Indeed, the city’s study of the area did not unearth what Colton says his staff discovered — namely, that on March 6, 1954, an ammunition barge sank in the bay, releasing its explosive contents.

By January of the next year, 400 of the estimated 14,460 unexploded anti-aircraft shells remained in Gravesend Bay, according to press accounts from the era.

Colton said one of his staffers called William Kirk, who was then a seaman on the barge — and Kirk corroborated the story of the sunken ammo.

Reached by telephone at his Pensacola, Florida home this week, the now-retired Kirk told The Brooklyn Paper that “dredging could definitely cause some live shells to explode.”

But the Department of Sanitation disagrees.

“We see no relationship between Colton’s allegations and the proposed Southwest Brooklyn Marine Transfer Station,” the agency said in a statement. “The Navy located and recovered the lost shells [in 1955]. The site where the shells were recovered is two miles away from the transfer station and does not impact this project.”

It’s certainly not the first time Colton has set his sights on the waste-transfer station. Last year, he sought to block the station by claiming that dredging the bay would release pollutants and kill fish.

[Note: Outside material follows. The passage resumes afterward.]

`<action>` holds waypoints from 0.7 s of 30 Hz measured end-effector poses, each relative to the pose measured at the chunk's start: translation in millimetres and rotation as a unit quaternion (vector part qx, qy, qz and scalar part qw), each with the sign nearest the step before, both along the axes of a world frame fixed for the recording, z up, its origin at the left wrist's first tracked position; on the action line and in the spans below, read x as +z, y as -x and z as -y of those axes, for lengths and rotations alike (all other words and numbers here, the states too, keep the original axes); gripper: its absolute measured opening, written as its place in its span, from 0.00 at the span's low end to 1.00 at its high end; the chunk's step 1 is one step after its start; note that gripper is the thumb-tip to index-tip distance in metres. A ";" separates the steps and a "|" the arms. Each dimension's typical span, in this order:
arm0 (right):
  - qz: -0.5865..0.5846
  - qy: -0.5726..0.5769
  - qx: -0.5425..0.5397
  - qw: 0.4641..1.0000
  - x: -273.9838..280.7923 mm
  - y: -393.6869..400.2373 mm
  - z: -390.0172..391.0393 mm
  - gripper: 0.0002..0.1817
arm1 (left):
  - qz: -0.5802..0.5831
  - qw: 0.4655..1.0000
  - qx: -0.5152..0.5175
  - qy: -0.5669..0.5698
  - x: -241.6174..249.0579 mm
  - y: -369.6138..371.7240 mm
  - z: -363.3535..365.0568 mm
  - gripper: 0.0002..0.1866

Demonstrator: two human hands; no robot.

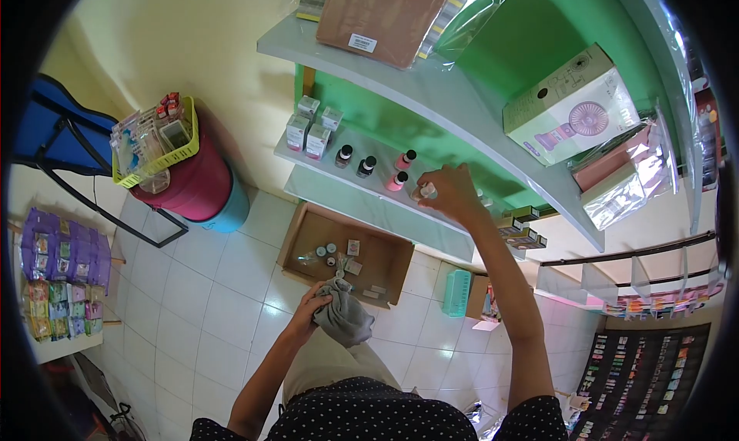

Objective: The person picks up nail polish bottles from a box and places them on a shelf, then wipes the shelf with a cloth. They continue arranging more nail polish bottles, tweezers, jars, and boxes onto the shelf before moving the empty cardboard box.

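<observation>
My left hand [310, 304] is closed round a bunched grey cloth [343, 315], above the front edge of an open cardboard box [308, 229]. Up at the middle shelf [289, 145], my right hand [440, 191] pinches a small pale bottle [426, 190]. Just left of it stand two pink bottles with black caps [396, 181]. Two dark bottles [366, 166] are farther left, beside several small white boxes [316, 141]. Small jars [331, 248] and little cartons [353, 247] lie inside the cardboard box.
Overhead, the upper shelf [431, 95] holds a fan box [573, 106] and wrapped packages. Small dark boxes [526, 238] sit right of my right hand. A yellow basket [158, 160] tops a red drum [196, 191] at left. A teal basket [456, 292] rests on the floor.
</observation>
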State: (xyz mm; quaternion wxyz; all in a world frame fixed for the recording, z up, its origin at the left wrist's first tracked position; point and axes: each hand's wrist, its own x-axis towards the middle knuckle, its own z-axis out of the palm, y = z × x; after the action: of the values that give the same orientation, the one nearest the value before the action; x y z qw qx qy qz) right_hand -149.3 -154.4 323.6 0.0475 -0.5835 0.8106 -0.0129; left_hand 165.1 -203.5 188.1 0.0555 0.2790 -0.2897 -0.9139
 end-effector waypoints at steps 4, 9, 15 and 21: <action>0.004 -0.011 -0.021 1.000 -4.9 1.9 5.6 0.13 | -0.002 1.000 0.004 -0.005 1.3 0.2 0.9 0.21; 0.011 0.000 -0.017 1.000 -5.3 1.6 5.8 0.12 | 0.011 1.000 -0.002 -0.007 3.0 0.0 0.3 0.21; 0.004 0.023 -0.010 1.000 -5.0 -1.5 5.3 0.11 | 0.010 1.000 -0.005 -0.006 4.2 2.1 -0.8 0.21; 0.003 0.031 -0.011 0.999 -7.7 0.1 5.3 0.12 | 0.006 1.000 0.003 -0.009 0.0 0.6 -2.6 0.20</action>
State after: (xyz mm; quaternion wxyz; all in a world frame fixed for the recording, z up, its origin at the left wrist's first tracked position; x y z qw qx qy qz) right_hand -149.4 -159.7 315.9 0.0313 -0.5760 0.8158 -0.0405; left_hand 164.6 -200.9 188.1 0.0535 0.2859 -0.2810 -0.9145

Over the summer, he even led a flotilla of boats to protest the transfer station.

Nonetheless, the City Council approved the station when it passed the mayor’s solid-waste plan last year. All that’s needed now is a sign-off from the state Department of Environmental Conservation.

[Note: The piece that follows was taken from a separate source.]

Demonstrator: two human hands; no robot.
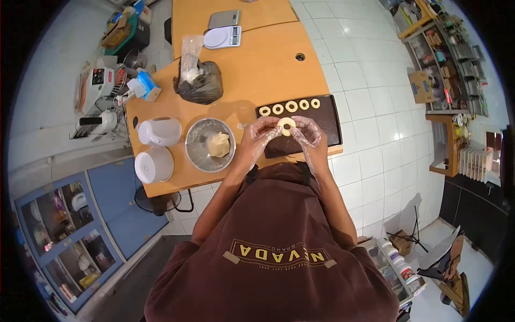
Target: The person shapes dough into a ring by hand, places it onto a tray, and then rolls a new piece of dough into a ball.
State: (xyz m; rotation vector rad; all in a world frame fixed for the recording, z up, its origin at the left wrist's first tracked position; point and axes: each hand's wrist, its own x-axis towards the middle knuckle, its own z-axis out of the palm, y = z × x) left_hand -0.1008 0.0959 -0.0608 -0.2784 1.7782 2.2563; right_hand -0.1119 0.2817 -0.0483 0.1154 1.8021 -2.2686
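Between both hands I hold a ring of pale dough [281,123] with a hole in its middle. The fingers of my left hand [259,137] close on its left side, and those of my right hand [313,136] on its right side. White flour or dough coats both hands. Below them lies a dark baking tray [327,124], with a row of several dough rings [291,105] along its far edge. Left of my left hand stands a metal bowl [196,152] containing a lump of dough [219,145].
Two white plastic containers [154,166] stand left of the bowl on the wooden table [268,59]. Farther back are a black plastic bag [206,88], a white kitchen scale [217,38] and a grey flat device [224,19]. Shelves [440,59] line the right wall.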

Colton’s explosive press conference on Tuesday came hours before the final state hearing on the transfer station.

And state officials heard a lot.

“We’re all working people, and this is causing so many problems,” said Vincent Praporto, a local activist and resident.

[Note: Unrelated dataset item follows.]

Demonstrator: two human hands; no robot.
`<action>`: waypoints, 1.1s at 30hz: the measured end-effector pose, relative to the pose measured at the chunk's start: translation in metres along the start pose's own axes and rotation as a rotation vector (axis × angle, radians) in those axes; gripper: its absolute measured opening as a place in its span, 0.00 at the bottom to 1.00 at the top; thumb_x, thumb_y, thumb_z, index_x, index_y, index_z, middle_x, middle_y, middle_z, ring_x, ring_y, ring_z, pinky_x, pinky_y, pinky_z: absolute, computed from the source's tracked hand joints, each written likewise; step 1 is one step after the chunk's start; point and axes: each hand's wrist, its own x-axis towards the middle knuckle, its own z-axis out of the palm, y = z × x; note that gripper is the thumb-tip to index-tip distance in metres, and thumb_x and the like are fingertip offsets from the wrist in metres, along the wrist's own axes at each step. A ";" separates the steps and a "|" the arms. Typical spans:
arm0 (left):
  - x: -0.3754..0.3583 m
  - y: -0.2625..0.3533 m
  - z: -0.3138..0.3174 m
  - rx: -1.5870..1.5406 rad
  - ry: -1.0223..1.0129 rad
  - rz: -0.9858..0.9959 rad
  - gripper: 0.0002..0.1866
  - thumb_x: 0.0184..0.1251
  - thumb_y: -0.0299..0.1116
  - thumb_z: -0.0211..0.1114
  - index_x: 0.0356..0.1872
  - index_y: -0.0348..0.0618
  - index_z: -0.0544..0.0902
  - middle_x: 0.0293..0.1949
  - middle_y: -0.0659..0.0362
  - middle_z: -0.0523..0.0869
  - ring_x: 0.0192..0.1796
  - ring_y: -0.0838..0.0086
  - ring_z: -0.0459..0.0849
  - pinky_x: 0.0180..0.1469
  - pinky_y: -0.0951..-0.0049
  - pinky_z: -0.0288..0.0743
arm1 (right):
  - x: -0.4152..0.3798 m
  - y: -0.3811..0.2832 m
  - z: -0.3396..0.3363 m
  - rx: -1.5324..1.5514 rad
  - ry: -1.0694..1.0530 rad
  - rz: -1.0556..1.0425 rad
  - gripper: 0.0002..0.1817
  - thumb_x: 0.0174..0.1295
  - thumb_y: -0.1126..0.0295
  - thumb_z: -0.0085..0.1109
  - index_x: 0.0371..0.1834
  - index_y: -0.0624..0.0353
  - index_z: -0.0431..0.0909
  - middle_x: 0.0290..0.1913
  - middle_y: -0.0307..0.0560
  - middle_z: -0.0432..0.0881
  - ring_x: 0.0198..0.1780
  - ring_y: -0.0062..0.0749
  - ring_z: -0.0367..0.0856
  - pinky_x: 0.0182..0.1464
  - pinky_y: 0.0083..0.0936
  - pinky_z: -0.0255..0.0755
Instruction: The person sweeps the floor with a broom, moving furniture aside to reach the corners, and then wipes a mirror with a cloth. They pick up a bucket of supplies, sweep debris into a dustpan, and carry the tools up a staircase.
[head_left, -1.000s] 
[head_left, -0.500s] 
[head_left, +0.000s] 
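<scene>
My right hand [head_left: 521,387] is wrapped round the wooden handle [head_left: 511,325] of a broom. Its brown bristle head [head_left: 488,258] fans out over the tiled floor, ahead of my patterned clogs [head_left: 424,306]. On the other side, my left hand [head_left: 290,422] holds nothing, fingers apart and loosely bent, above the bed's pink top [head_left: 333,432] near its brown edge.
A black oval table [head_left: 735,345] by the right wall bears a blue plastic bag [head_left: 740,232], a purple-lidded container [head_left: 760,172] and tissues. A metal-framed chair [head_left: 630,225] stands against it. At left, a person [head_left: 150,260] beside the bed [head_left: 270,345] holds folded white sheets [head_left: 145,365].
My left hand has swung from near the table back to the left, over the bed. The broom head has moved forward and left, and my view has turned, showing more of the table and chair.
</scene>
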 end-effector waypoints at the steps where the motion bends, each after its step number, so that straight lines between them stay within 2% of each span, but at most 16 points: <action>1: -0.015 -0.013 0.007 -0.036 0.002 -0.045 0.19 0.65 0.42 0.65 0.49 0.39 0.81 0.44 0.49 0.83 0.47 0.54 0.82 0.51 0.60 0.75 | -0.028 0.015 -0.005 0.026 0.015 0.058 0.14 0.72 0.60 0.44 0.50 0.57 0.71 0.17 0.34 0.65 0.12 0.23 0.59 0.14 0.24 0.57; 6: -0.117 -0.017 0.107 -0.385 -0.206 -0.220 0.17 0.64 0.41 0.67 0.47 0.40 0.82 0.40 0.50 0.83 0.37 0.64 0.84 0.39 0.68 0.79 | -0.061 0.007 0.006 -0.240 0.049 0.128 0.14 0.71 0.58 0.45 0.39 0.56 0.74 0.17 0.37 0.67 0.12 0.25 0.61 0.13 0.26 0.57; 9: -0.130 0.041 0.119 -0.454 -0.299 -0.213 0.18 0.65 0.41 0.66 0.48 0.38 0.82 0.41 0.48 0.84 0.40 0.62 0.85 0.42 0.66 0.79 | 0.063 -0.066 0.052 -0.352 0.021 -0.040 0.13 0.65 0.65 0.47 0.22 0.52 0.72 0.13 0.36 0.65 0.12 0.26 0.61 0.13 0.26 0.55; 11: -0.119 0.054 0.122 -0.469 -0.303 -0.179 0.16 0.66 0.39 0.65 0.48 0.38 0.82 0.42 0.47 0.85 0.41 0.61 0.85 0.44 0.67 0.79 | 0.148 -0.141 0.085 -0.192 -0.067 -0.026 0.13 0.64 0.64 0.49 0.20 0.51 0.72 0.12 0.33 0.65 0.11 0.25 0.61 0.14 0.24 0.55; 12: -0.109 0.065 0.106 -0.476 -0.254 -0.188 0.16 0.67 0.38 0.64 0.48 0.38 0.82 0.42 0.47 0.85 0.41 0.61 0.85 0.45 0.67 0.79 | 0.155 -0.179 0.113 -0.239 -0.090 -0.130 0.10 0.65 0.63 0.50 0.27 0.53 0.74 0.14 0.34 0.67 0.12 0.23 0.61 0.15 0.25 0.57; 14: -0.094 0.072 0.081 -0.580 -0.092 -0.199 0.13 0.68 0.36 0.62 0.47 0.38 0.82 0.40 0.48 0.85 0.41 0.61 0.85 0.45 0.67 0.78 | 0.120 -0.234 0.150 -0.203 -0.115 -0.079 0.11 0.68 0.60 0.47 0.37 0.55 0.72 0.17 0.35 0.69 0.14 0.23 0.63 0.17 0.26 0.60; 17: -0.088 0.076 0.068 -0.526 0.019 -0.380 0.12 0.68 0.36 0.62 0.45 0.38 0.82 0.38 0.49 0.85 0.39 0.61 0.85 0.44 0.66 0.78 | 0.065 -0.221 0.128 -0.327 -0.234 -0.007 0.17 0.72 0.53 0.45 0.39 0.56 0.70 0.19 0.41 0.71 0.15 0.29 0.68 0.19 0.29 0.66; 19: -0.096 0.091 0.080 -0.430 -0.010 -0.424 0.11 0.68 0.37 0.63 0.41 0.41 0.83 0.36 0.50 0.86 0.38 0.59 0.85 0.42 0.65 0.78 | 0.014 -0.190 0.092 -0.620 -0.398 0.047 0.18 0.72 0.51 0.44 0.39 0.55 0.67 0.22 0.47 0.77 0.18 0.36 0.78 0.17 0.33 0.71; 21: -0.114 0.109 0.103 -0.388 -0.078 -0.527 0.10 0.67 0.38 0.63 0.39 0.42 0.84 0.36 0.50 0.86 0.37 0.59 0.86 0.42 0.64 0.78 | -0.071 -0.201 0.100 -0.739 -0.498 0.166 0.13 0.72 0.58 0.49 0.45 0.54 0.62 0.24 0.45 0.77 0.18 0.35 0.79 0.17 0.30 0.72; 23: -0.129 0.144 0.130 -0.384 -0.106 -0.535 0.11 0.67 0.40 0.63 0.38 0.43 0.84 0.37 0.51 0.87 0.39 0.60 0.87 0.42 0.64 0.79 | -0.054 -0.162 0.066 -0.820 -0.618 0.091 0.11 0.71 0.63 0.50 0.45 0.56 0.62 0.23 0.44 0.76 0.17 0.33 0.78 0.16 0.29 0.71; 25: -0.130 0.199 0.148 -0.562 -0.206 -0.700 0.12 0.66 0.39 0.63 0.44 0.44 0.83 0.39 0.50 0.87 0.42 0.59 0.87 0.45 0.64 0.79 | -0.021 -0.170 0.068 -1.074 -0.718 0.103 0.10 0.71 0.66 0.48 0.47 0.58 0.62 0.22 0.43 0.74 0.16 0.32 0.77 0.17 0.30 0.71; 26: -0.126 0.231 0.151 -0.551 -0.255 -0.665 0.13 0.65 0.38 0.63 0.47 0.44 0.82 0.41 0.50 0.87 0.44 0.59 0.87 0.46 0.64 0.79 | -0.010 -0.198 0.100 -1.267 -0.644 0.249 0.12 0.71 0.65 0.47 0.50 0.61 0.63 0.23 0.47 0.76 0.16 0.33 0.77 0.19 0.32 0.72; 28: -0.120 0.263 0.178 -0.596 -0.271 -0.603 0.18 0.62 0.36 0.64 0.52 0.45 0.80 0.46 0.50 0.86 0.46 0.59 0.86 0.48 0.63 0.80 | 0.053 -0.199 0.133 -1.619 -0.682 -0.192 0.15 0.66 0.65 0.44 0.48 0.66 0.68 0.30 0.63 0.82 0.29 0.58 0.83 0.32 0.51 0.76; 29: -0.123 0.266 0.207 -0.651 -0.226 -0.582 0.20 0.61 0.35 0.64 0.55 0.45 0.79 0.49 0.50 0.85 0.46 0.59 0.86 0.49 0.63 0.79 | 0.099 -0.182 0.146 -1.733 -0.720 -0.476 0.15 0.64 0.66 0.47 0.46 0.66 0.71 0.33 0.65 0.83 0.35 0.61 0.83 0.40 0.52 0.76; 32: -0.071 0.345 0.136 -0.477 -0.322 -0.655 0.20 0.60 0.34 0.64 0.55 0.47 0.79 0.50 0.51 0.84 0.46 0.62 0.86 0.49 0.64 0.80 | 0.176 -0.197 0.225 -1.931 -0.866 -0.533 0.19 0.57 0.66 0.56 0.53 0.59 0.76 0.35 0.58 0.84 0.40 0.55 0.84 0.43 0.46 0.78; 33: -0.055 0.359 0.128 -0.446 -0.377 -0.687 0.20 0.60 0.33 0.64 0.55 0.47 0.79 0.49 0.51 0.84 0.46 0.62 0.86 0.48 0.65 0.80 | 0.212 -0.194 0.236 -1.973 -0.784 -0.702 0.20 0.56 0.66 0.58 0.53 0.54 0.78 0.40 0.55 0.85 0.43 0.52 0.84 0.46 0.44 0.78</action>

“And now with the bombshells being found in the ground, it’s a mess.”

Along with the specter of live ammunition, the problems of traffic noises and road troubles will be catastrophic, others said.

“These heavy trucks will tear up the streets,” said Michelle Weiss, who has been a Bath Avenue resident for 30 years.

“When do we sleep, now with the added trucks the noise, it is going to be so bad.”

Local elected officials agreed with the residents, stating the pollutants have been dumped at the site since its inception.

“They were simply dumping toxic ash on conveyer belts that would run outside in the open,” said Colton.